_Required action_: A faithful copy is needed of the lines below from the one with "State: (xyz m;" up to and including the one with "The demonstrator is"; set it down with no pictures and no other lines.

_Material supplied_:
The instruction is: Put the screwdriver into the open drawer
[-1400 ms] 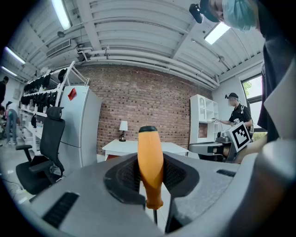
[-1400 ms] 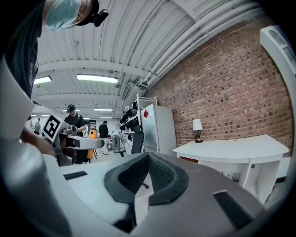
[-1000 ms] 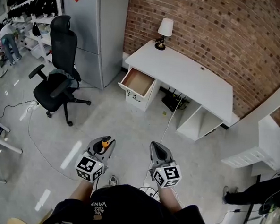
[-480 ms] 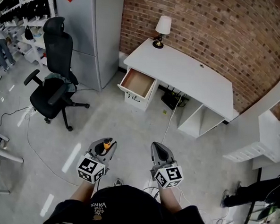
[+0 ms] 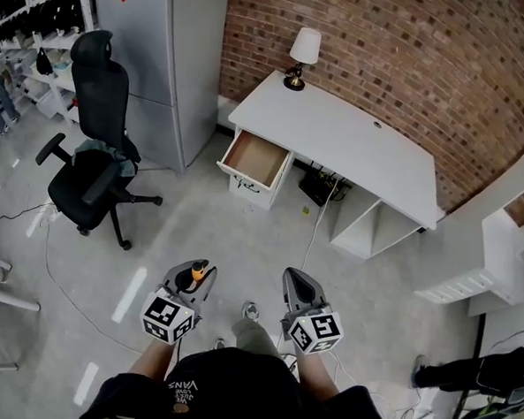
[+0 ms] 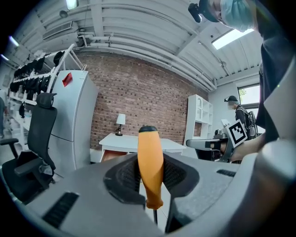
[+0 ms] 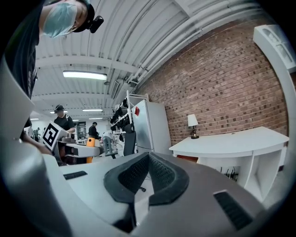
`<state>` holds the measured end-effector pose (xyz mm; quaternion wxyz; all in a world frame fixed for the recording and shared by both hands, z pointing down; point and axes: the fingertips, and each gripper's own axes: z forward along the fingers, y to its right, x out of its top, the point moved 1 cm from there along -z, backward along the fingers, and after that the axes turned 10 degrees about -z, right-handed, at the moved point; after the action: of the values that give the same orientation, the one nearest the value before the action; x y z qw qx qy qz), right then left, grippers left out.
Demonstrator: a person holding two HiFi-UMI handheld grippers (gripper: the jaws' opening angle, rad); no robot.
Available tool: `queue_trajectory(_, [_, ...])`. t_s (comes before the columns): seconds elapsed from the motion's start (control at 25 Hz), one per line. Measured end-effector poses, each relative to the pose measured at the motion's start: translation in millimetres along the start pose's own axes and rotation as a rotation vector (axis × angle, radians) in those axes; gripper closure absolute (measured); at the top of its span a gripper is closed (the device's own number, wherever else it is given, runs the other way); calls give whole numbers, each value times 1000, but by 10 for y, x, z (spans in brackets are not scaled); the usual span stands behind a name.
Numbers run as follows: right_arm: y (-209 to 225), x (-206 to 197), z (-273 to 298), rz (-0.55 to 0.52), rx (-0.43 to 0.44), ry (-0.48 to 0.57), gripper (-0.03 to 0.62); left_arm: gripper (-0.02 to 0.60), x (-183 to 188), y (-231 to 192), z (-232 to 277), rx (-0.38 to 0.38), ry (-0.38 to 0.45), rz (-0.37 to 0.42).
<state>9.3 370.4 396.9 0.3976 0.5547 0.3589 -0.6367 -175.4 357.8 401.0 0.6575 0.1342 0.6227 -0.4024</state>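
Screwdriver (image 6: 149, 166) in transit: its orange handle stands upright, clamped between the dark pads of the left gripper (image 5: 196, 274), the thin shaft running down out of sight below them. The person carrying it is mid-stride across the grey floor, one shoe (image 5: 250, 311) now showing between the two grippers where a second ago there was only bare concrete. The black office chair (image 5: 93, 154) has slid toward the left edge of the head view over that same second, while the white table (image 5: 355, 139) against the brick wall, with its lamp (image 5: 303, 52), holds the middle of the frame.

The hold itself is unchanged: the handle sits between the pads at the same place as before. The right gripper (image 5: 295, 284) is carried alongside with its jaws closed together and nothing between them.

The open drawer (image 5: 256, 158), pulled out from the small unit at the table's left end, shows a bare wooden bottom and remains well apart from both grippers. Judged from this, the approach is under way but far from finished: much of the open floor is still to be crossed before the tool can be lowered in. A loose cable (image 5: 314, 229) trails over the floor near the unit and may call for care underfoot on the way.
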Motion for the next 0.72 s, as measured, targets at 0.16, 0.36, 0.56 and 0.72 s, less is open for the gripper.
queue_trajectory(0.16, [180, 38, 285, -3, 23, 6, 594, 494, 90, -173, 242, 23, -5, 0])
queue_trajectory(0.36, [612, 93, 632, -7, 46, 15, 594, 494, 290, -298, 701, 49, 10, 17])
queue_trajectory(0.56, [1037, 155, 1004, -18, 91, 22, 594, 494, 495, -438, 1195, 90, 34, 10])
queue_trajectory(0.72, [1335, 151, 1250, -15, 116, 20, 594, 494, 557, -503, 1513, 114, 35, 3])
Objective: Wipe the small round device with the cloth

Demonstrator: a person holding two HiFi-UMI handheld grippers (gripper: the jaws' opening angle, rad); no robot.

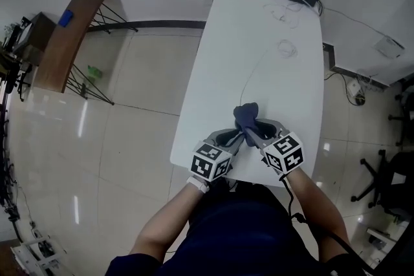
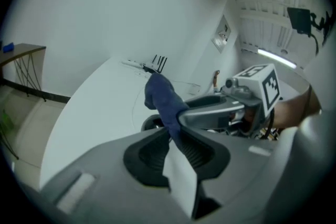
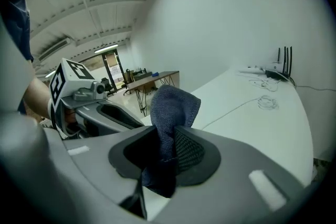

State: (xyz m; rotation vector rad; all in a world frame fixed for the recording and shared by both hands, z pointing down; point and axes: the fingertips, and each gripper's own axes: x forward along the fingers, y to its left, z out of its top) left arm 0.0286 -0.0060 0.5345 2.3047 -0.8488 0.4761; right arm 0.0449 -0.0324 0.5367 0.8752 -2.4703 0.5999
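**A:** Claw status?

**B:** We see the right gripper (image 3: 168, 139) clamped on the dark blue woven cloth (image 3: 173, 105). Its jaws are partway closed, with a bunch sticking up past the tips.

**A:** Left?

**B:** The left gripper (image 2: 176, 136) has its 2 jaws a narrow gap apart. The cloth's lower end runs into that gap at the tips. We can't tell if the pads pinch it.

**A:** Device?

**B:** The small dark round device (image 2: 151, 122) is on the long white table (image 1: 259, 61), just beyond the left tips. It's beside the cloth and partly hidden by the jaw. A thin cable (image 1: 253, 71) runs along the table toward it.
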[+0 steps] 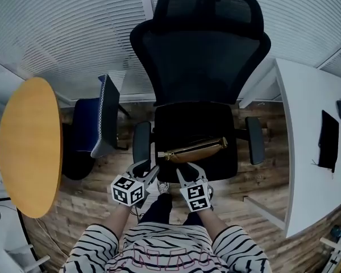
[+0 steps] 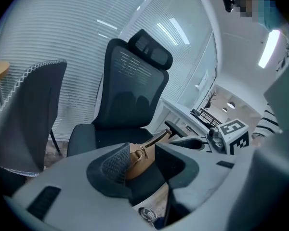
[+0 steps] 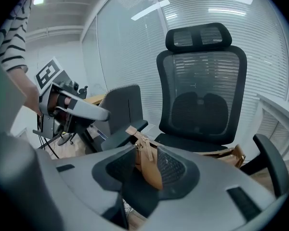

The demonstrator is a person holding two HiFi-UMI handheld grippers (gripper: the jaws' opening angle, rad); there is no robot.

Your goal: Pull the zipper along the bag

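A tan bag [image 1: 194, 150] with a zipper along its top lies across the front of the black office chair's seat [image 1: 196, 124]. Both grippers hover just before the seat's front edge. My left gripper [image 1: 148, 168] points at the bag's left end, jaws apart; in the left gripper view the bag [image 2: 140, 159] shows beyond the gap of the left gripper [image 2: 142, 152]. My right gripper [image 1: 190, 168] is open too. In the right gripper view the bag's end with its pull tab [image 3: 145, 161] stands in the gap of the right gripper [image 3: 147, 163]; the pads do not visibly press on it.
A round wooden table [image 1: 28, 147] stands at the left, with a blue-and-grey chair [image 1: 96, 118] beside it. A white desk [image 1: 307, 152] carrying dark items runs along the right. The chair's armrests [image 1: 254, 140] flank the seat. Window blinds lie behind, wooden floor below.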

_Answer area_:
State: (xyz m; rotation vector rad; all in a world frame fixed for the recording and shared by both hands, z pointing down; point and axes: the fingertips, and each gripper's own axes: x forward along the fingers, y to its left, z out of its top) left arm 0.0286 -0.0060 0.5345 2.3047 -0.8488 0.4761; right arm 0.0449 -0.0324 0.5367 0.8752 -2.4703 0.5999
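**A:** Claw status?

**B:** We see the right gripper (image 3: 168, 139) clamped on the dark blue woven cloth (image 3: 173, 105). Its jaws are partway closed, with a bunch sticking up past the tips.

**A:** Left?

**B:** The left gripper (image 2: 176, 136) has its 2 jaws a narrow gap apart. The cloth's lower end runs into that gap at the tips. We can't tell if the pads pinch it.

**A:** Device?

**B:** The small dark round device (image 2: 151, 122) is on the long white table (image 1: 259, 61), just beyond the left tips. It's beside the cloth and partly hidden by the jaw. A thin cable (image 1: 253, 71) runs along the table toward it.
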[+0 steps] 
[+0 steps] 
[+0 steps] 

The demonstrator is a person holding two HiFi-UMI handheld grippers (gripper: the jaws' opening angle, rad); there is no robot.

The answer has been given, and the exercise is done.